Elimination of senescent cells in mice was shown to reduce incidence of age-related disorders and increase median survival36,65. Both ABT-737 and its paralog ABT-263 induce clearance of senescent cells in variety of in vivo systems42,44,55. This study shows for the first time that regardless of the functionality of the immune system, and with no genetic manipulation, it is possible to eliminate senescent cells in vivo and to modulate aging in mice by treating them with BCL-2 family inhibitors. Unfortunate possible side effects of systemic ABT-737 administration are transient thrombocytopenia and leucopenia66,67, and we cannot exclude the possibility that the beneficial effect of ABT-737 in our study was mediated, at least in part, through its impact on the hematopoietic system.
Accumulation of senescent cells promotes aging and the development of age-related diseases; however, senescent cells also perform essential biological functions in wound healing and the response to short-term tissue damage7,68. To avoid interference with beneficial functions of the senescence program, interventions that target senescent cells in the context of aging and age-related diseases might need to be temporally and locally specific for particular conditions. This could be achieved through further study of specific mechanisms for immune surveillance of senescent cells. Such research will eventually lead to the development of novel therapeutic strategies for age-related pathologies. Overall, this study links the age-related decline in immune system capability to the accumulation of senescent cells during aging, and further establishes the contribution of these factors to age-related pathologies and reductions in health-span and lifespan.
All mice were bred and maintained under specific pathogen-free conditions at the Weizmann Institute of Science in accordance with national animal care guidelines. All animal experiments were approved by the Weizmann Institute’s Institutional Animal Care and Use Committee. Mice were maintained under a specific pathogen-free environment throughout the study. Prf1−/− mice were obtained from Jackson Laboratories (Bar Harbor). C57BL/6 mice (Harlan) served as WT controls. Several cohorts of 5 or more mice of both genotypes for survival and behavioral tests were established over time and observed for the length of the experiment. The new cohorts entered the experiment till reaching the designated size of the overall cohort which was designed based on the previous studies. The mice were assigned to the experimental groups according to their genotype without randomization or blinding. The mice that become obese during the first year of the experiments were excluded from further study. Equal number of mice from both genders was included in the study. After in vivo phenotyping, mice were sacrificed at the age of 2 months (“young”), 12 months (“mid age”), or 24 months (“old”).
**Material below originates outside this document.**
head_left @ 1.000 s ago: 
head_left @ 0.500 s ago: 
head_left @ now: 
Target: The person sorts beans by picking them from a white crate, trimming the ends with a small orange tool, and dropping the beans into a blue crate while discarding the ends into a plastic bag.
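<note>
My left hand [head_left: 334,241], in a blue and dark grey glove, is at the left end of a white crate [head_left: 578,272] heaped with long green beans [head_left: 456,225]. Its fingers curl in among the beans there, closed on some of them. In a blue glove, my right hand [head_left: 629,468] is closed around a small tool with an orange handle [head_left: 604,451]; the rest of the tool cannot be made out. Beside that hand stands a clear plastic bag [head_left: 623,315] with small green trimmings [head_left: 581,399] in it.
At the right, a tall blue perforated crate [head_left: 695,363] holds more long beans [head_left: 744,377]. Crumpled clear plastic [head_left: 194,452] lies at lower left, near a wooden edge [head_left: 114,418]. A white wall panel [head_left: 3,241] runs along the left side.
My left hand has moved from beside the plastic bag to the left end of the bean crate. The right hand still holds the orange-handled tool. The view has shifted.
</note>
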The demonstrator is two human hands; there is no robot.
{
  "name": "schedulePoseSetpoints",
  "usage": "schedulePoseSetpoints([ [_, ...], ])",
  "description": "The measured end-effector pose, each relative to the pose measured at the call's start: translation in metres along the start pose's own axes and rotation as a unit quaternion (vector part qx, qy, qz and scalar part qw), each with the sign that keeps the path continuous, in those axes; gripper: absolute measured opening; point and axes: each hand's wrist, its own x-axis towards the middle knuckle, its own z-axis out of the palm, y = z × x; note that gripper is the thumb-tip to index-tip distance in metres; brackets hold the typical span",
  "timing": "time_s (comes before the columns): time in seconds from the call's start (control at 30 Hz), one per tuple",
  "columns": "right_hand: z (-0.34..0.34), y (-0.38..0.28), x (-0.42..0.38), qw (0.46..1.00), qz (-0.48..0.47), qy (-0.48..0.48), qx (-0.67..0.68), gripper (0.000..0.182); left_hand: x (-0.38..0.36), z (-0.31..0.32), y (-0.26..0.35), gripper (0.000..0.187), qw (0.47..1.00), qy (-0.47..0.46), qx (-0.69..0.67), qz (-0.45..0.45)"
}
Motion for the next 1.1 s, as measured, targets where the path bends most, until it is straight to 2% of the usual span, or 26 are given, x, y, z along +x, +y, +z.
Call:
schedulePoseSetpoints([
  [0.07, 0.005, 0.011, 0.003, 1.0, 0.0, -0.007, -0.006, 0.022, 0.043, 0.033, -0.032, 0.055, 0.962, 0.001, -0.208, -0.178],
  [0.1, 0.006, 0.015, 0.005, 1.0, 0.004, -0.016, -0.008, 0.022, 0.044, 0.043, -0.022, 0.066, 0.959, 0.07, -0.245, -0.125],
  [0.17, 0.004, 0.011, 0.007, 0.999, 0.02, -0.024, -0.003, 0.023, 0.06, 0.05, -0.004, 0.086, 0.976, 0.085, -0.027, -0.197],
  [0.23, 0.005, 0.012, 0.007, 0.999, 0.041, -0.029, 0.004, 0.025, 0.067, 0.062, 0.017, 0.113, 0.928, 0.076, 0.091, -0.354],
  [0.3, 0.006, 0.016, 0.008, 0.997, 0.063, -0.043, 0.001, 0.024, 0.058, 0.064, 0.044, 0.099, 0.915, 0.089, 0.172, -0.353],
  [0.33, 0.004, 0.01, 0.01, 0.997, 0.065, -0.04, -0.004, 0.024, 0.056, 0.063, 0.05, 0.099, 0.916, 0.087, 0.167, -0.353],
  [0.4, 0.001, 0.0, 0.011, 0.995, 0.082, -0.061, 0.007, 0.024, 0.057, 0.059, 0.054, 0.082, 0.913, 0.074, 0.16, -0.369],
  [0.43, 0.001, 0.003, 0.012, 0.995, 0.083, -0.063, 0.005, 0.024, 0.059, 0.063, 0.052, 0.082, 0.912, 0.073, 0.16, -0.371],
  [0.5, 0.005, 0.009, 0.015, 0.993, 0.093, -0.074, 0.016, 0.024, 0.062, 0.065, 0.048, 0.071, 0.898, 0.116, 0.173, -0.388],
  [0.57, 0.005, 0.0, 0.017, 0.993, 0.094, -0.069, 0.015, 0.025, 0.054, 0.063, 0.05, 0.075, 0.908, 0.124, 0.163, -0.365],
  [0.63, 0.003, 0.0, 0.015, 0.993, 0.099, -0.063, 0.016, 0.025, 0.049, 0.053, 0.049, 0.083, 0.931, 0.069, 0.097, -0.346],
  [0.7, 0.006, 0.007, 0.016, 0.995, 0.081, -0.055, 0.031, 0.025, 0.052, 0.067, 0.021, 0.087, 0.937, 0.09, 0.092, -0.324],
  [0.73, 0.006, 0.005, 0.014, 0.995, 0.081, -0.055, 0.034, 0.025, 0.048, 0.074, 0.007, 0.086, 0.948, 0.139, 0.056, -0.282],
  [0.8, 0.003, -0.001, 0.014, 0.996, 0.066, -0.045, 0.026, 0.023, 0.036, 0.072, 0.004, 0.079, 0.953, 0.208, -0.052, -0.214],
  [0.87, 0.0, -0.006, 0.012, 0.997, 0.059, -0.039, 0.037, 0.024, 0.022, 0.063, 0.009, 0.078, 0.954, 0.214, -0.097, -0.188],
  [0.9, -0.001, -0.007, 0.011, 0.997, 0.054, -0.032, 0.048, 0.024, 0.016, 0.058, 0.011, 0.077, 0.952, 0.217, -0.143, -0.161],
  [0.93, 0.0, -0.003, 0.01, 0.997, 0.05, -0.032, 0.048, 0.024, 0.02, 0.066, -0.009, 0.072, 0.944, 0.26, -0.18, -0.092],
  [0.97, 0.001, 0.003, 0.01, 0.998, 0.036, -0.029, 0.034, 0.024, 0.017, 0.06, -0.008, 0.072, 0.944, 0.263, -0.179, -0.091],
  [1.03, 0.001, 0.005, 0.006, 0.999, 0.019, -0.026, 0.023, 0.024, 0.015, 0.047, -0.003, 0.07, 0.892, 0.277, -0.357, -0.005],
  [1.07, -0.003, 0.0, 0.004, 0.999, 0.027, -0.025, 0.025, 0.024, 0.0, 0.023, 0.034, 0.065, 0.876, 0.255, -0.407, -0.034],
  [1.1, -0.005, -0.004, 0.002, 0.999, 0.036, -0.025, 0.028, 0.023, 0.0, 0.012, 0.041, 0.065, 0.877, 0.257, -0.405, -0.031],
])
Heparinized blood and plasma were collected. The blood count and biochemistry laboratory was blind to the sample identity. Single-cell suspensions from perfused liver, pancreas, lungs, and skin were taken for analysis by flow cytometry and ImageStream®X analysis. Alternatively, tissues were fixed in formalin and embedded in paraffin blocks, or immediately embedded in OCT and kept at −80 °C. LmnaG609G mice were kindly provided by Carlos López-Otin lab50, and were crossed with Prf1−/− mice. All Lmna+/G609G mice were on a C57BL/6 genetic background.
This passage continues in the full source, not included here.